- Location: South Australia
- Nearest city: Carpenter Rocks
- Coordinates: 37°54′19″S 140°23′58″E﻿ / ﻿37.90528°S 140.39944°E
- Area: 1.38 km^{2} (0.53 sq mi)
- Established: 25 April 1968
- Visitors: ‘less than 10 each year’ (in 2007)
- Governing body: Department for Environment and Water

= Bucks Lake Game Reserve =

Protected area in South Australia

 Bucks Lake Game Reserve, formerly the Bucks Lake National Park, is a protected area located in the Limestone Coast of South Australia about 40 km south-west of Mount Gambier and immediately east of the township of Carpenter Rocks.

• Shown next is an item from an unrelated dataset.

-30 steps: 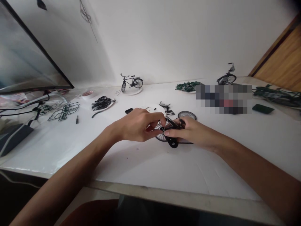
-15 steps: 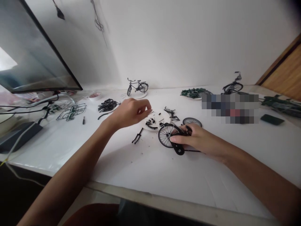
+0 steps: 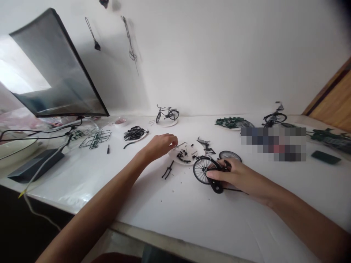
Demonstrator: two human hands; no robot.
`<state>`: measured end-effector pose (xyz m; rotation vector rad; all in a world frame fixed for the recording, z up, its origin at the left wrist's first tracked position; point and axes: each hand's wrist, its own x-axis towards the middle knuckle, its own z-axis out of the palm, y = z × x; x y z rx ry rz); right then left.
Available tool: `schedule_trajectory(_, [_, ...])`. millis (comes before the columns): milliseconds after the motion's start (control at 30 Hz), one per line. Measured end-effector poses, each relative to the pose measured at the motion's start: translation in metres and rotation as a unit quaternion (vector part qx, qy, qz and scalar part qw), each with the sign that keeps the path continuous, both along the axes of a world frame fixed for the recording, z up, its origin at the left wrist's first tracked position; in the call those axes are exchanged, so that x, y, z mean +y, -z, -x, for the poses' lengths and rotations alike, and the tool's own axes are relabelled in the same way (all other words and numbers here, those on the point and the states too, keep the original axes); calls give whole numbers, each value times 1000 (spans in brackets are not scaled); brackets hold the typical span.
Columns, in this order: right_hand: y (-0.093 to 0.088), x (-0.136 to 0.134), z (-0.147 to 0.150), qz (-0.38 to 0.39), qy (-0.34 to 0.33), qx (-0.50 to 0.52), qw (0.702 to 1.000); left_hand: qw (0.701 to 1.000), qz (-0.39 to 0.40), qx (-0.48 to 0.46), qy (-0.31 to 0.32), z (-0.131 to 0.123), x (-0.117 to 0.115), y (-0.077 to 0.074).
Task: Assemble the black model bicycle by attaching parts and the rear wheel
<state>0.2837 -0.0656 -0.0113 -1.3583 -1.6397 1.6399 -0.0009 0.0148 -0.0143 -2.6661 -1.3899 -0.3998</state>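
My right hand (image 3: 231, 176) is closed around a partly built model bicycle (image 3: 215, 184), thumb across its dark frame; the spoked wheel (image 3: 201, 171) faces left. Over the left rim of a white plate (image 3: 189, 160), my left hand (image 3: 161, 145) has its fingertips pinched together. A thin, pale rod-like piece (image 3: 181, 145) shows right by those fingertips; whether they grip it I cannot tell. Small black parts (image 3: 183, 155) lie on the plate. A black fork (image 3: 167, 170) rests on the table just below it. Behind my right hand lies a loose wheel (image 3: 229, 156).
A finished model bicycle (image 3: 168, 114) stands at the back, another bicycle (image 3: 275, 117) at the back right. Plates of black parts (image 3: 135, 133) and green parts (image 3: 230, 122) lie around. Left are green sprues (image 3: 94, 138), a small screwdriver (image 3: 108, 149) and a monitor (image 3: 63, 65).
The view has tilted up, so the scene sits lower in the picture. My left hand has come down closer to the plate, fingertips pinched. My right hand keeps hold of the model bicycle.
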Motion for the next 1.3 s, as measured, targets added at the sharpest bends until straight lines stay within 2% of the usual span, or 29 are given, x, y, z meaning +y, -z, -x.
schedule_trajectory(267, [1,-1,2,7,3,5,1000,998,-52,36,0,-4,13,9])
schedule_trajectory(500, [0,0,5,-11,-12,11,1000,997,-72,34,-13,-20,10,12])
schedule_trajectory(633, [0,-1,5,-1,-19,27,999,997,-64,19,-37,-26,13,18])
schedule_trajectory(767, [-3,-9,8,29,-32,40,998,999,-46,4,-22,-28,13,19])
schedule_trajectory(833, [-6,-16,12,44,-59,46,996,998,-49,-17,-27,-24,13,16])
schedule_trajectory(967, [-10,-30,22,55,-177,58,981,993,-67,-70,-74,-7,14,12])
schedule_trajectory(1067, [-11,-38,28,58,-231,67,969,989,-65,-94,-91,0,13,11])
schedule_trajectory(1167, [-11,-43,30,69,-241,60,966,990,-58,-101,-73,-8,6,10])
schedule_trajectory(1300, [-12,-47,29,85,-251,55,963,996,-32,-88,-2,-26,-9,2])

The game reserve was originally created as the Bucks Lake National Park in 1968 under the National Parks Act 1966 and was re-proclaimed as a game reserve under the National Parks and Wildlife Act 1972 for the purpose of the conservation of wildlife and management of game. The game reserve is used for duck hunting with species being harvested including grey teal, chestnut teal, Pacific black duck, pink-eared duck and Australian shelduck. Hunting is conducted during a proclaimed open season with hunters requiring to have an "endorsed hunting permit" and have a bag limit for specific species.

The game reserve is classified as an IUCN Category VI protected area. In 1980, it was listed on the now-defunct Register of the National Estate.